:: GIVEN DATA

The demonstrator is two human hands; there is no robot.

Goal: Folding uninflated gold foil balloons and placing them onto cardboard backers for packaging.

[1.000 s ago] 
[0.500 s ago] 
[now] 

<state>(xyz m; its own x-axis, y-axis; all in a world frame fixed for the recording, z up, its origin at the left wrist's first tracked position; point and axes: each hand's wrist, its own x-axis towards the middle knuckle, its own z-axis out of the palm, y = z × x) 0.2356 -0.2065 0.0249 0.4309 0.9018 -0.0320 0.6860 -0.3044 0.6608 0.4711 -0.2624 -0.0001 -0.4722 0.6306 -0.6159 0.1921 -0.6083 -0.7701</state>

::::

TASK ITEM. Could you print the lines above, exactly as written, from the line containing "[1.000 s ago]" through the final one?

RESULT OF THE EXERCISE.
[1.000 s ago] 
[0.500 s ago] 
[now] 

<state>(xyz m; its own x-axis, y-axis; all in a world frame fixed for the recording, z up, its origin at the left wrist's first tracked position; point and axes: each hand's wrist, its own x-axis towards the middle knuckle, its own z-axis out of the palm, y = z × x) 0.2356 -0.2065 0.0249 0.4309 0.9018 -0.0320 0.6860 -0.3044 0.6608 0.4711 -0.2624 -0.0001 -0.4722 0.6306 -0.6159 0.1921 -0.6083 -0.7701</state>

The exercise is done, and nothing more is needed.